---------- Raw data ----------

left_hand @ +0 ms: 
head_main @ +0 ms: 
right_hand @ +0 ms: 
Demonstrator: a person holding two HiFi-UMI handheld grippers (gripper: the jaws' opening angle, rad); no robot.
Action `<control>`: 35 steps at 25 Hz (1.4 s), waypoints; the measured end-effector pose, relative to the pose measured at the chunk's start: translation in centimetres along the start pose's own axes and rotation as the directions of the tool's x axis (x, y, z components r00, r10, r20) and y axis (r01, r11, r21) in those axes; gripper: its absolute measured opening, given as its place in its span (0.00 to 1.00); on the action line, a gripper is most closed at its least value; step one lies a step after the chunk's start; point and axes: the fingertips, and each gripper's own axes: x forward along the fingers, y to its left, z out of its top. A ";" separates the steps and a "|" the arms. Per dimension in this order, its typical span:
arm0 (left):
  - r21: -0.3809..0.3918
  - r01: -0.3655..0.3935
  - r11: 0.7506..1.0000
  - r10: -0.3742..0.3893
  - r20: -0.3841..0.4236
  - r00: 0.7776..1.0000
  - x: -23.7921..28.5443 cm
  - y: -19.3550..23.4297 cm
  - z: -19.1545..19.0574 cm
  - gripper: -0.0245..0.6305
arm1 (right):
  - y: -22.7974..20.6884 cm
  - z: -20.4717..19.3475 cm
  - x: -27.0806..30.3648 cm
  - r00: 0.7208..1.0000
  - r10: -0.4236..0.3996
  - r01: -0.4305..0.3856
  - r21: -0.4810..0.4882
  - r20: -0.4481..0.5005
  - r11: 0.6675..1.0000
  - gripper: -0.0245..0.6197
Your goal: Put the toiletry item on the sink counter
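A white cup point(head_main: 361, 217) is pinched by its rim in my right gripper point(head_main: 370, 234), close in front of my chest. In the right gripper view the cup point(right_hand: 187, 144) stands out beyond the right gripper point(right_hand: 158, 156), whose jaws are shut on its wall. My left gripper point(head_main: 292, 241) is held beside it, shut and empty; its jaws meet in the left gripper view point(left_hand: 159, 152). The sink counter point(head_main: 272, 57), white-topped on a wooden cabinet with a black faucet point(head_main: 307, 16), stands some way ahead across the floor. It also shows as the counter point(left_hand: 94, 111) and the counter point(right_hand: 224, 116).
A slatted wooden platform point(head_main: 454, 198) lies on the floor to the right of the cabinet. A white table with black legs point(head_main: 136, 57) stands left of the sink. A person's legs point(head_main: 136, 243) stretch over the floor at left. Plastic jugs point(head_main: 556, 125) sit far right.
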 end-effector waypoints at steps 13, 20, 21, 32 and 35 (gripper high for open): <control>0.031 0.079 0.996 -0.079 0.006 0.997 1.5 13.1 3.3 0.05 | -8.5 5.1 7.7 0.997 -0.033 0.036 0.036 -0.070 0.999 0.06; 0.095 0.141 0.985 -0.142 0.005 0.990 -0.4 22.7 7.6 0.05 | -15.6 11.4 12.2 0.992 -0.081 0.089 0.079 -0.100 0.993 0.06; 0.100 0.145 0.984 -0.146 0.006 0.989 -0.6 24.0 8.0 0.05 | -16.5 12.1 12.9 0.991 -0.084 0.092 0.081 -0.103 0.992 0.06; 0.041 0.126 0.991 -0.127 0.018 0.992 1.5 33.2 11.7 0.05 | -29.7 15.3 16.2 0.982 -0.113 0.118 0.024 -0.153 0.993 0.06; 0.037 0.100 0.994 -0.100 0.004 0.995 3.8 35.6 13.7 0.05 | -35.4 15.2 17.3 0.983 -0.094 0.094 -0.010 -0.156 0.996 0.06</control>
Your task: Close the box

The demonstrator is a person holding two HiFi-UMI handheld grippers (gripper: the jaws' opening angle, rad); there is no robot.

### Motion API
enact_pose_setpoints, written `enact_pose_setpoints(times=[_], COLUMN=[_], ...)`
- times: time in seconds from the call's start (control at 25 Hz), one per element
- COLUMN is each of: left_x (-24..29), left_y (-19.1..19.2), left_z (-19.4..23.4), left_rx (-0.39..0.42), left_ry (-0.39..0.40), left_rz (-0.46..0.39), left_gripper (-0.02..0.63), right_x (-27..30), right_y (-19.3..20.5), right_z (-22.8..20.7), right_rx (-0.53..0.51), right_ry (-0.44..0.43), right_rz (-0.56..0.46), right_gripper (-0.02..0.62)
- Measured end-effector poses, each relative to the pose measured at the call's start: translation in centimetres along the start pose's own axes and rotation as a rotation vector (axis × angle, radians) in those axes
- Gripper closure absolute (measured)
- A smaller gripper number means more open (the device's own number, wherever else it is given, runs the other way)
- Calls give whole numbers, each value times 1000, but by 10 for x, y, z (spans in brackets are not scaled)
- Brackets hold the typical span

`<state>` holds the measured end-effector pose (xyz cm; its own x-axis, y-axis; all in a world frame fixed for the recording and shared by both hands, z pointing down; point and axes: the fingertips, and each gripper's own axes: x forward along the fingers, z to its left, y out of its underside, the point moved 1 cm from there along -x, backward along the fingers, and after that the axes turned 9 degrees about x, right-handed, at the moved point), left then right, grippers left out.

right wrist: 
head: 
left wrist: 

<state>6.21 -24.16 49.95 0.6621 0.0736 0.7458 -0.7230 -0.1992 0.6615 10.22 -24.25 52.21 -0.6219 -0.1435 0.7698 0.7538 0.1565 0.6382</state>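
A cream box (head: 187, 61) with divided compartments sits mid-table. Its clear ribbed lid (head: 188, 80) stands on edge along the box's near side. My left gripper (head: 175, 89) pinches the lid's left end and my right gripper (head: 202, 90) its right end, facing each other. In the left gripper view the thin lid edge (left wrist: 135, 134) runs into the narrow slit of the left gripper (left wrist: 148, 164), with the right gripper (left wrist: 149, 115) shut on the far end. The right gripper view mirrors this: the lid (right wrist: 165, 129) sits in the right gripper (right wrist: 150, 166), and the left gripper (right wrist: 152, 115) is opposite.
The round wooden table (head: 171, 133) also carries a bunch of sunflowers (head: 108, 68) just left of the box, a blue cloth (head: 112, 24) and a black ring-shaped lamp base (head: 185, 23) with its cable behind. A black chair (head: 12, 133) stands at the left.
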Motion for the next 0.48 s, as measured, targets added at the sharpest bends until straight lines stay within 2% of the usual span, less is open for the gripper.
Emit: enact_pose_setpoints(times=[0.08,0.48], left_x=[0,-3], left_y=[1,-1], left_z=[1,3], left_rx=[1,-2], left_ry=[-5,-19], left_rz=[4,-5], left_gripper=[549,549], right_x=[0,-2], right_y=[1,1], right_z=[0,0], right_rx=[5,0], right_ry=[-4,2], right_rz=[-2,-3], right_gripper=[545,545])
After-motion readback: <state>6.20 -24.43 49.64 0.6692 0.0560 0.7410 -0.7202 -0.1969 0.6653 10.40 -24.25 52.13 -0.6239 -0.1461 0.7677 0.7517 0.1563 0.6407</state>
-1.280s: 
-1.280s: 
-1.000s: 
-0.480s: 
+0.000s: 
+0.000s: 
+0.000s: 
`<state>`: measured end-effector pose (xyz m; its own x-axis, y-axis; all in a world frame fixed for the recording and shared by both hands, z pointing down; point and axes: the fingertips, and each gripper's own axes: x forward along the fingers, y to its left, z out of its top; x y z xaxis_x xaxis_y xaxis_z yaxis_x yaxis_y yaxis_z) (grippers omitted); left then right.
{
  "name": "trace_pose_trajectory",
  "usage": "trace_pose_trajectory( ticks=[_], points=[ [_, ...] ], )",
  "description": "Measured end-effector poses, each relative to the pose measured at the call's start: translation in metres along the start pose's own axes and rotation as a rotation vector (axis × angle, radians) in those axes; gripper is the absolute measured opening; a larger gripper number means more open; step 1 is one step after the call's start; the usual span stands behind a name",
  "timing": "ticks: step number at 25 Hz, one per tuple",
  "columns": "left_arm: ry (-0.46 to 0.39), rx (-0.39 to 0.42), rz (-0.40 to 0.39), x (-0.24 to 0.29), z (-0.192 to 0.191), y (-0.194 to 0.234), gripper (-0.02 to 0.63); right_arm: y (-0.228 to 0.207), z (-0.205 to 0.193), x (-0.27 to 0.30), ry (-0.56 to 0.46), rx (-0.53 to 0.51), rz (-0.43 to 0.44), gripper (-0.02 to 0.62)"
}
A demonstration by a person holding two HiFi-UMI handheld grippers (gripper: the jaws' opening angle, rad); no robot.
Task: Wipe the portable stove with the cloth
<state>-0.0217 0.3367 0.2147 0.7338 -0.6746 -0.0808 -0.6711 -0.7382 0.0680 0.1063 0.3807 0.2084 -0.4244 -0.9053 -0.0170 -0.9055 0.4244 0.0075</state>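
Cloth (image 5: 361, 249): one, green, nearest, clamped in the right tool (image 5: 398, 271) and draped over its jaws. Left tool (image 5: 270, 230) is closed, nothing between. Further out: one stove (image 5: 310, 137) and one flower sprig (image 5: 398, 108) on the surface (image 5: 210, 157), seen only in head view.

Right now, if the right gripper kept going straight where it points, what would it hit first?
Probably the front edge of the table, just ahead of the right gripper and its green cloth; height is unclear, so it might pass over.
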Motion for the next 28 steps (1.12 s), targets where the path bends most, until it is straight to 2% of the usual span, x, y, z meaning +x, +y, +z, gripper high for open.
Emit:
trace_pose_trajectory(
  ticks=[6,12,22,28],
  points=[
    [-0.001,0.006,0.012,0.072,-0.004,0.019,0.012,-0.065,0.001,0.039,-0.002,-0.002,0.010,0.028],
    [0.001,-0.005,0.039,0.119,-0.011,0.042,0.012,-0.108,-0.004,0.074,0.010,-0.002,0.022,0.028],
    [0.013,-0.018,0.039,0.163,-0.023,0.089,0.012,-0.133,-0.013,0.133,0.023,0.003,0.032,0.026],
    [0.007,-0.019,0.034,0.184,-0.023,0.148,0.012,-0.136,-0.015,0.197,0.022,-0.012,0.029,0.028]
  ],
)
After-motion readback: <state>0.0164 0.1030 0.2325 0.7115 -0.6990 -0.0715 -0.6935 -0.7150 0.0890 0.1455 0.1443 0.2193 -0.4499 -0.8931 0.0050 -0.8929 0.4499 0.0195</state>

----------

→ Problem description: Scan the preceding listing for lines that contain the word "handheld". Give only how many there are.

→ Solution: 3